Hi, au comble du bonheur, inclina la tête et parvint à murmurer :
— Je ne pensais pas revoir jamais votre front céleste.
Lao-tze lui répondit :
— Si je vous ai laissé sur terre la dernière fois, c'est que vous n'étiez encore qu'au début de la connaissance sacrée et ne pouviez accomplir votre mérite. Mais aujourd'hui, par l'exercice et
par l'épreuve, vous avez atteint le Mystère véritable. Votre cœur est noué dans le réseau de pourpre, votre visage a l'éclat divin, votre nom est inscrit au jardin ténébreux, votre image est
suspendue en la chambre violette.
Il partit avec lui, vers les déserts des sables mouvants, dont ils convertirent les populations barbares. Depuis lors, Hi réside au-dessus du Roi des quatorze cieux ; il commande aux quatre-vingt
mille Immortels et a le pouvoir de voler dans l'espace sur un char attelé de dragons.

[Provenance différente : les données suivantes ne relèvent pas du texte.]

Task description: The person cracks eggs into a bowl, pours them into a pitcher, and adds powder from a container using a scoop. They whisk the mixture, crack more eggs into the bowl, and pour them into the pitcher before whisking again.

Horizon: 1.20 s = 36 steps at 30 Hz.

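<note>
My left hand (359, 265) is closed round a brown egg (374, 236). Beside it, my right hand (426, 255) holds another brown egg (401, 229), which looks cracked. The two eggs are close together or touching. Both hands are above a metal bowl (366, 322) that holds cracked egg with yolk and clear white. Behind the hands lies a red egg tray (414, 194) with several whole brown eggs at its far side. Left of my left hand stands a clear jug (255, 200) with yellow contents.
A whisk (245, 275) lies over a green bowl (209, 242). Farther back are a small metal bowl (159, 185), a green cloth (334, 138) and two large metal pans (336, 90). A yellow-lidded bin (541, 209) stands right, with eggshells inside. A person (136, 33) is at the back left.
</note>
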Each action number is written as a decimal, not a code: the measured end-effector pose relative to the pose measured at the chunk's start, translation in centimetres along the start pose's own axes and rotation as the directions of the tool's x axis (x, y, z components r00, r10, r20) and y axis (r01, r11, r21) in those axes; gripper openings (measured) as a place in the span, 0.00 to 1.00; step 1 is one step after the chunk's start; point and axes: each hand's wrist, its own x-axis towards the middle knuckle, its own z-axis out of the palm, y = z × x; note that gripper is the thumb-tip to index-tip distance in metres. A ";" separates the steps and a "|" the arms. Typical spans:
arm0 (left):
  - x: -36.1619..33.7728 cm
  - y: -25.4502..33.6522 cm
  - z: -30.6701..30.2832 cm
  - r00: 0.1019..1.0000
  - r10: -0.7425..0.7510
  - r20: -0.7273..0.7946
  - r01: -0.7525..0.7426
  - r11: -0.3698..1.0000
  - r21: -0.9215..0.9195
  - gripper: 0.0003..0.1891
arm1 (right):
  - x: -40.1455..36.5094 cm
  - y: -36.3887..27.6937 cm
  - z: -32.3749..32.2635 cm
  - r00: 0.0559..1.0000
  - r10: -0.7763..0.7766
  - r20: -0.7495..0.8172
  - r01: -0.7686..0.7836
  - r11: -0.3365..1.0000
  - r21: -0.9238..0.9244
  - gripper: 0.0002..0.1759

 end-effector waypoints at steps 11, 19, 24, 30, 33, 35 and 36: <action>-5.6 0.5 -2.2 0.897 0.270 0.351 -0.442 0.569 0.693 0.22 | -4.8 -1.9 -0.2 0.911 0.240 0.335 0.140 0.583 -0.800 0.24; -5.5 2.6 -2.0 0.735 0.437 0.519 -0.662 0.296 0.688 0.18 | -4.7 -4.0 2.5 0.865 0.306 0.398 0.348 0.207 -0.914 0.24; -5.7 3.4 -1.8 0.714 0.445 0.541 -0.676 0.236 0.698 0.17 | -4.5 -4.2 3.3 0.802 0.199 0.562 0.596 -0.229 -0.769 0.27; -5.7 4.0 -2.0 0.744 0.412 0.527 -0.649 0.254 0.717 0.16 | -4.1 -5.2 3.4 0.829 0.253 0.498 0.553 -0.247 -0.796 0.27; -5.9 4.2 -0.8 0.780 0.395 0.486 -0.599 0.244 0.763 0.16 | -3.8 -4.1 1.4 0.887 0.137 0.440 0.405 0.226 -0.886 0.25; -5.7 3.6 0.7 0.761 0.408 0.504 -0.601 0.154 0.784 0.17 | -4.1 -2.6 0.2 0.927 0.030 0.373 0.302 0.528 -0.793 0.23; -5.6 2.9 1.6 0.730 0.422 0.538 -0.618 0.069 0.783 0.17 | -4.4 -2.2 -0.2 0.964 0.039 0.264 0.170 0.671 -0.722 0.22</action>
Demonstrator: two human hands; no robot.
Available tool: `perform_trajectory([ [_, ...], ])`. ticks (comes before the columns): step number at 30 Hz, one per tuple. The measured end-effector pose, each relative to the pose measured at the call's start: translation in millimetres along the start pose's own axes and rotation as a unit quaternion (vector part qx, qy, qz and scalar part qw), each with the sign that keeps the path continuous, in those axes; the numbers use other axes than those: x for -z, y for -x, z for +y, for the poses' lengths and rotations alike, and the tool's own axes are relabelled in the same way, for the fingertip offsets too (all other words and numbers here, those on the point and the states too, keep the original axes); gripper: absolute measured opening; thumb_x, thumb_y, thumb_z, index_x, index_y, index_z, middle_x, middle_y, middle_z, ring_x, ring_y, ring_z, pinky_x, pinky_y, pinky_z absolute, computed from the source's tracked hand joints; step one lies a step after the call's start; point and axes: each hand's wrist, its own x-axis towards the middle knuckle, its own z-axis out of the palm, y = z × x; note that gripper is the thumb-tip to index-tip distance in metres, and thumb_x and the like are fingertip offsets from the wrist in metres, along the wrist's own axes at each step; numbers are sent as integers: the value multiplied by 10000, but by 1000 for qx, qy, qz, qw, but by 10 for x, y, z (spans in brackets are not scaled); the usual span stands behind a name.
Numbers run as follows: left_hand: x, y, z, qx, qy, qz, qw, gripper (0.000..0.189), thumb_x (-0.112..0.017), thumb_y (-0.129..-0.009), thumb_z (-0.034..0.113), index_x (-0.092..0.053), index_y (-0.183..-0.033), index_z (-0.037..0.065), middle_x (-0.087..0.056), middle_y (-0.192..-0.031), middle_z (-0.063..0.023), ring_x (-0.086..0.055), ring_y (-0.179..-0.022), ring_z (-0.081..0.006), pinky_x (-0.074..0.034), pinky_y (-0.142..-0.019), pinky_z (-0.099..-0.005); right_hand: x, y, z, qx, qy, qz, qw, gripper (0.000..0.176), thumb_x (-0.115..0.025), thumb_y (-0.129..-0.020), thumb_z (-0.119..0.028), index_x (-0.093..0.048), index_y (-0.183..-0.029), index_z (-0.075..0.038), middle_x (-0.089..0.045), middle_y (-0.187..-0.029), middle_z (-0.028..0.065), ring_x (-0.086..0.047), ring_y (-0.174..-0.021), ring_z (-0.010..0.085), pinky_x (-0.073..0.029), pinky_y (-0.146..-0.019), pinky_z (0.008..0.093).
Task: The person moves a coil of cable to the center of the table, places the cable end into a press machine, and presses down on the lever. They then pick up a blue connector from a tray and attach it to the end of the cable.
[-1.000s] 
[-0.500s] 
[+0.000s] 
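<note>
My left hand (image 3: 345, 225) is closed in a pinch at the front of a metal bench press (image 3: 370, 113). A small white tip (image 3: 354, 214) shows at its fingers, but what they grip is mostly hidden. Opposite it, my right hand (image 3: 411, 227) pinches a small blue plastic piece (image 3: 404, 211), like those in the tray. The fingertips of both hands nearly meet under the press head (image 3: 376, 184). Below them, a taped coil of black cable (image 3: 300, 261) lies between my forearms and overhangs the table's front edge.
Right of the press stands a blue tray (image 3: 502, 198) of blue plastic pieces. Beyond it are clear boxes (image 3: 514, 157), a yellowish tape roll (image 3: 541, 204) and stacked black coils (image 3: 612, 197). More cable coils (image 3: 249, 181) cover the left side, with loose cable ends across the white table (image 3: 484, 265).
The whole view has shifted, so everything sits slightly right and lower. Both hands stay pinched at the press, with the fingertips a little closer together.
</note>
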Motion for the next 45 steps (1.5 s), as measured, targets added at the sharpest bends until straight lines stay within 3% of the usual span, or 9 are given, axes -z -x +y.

Ce n'est que sous le règne du roi Mouh (1001-946), que Lao-tze revint en Chine où il continua de vivre, sous différents noms. En l'année cinq cent trois avant l'ère chrétienne, il eut un
entretien avec Confucius, alors âgé de cinquante ans, et célèbre dans toute la Chine pour son enseignement de la morale. Lao-tze se nommait à cette époque Lao-tan ; il venait de résigner ses
fonctions d'historiographe, parce qu'il prévoyait la fin prochaine de la dynastie des Tcheou. Confucius, qui au contraire la croyait durable, voulait déposer ses ouvrages, pour en assurer la
conservation, dans la bibliothèque du palais impérial des Tcheou. Comme il se mettait en route vers la capitale, Tze-lou, qui était un de ses plus chers disciples, lui dit avoir entendu parler
d'un certain Lao-tan, historiographe des Tcheou, qui venait de donner sa démission, et lui demanda s'il ne croyait pas bon d'avoir un entretien avec ce sage. Confucius suivit son conseil et alla
voir Lao-tan qui d'abord refusa de l'entendre. Confucius entreprit alors de lui exposer verbalement la doctrine contenue dans les douze volumes de ses œuvres complètes, mais Lao-tan l'interrompit
:
— De tous ces développements je voudrais connaître les principes.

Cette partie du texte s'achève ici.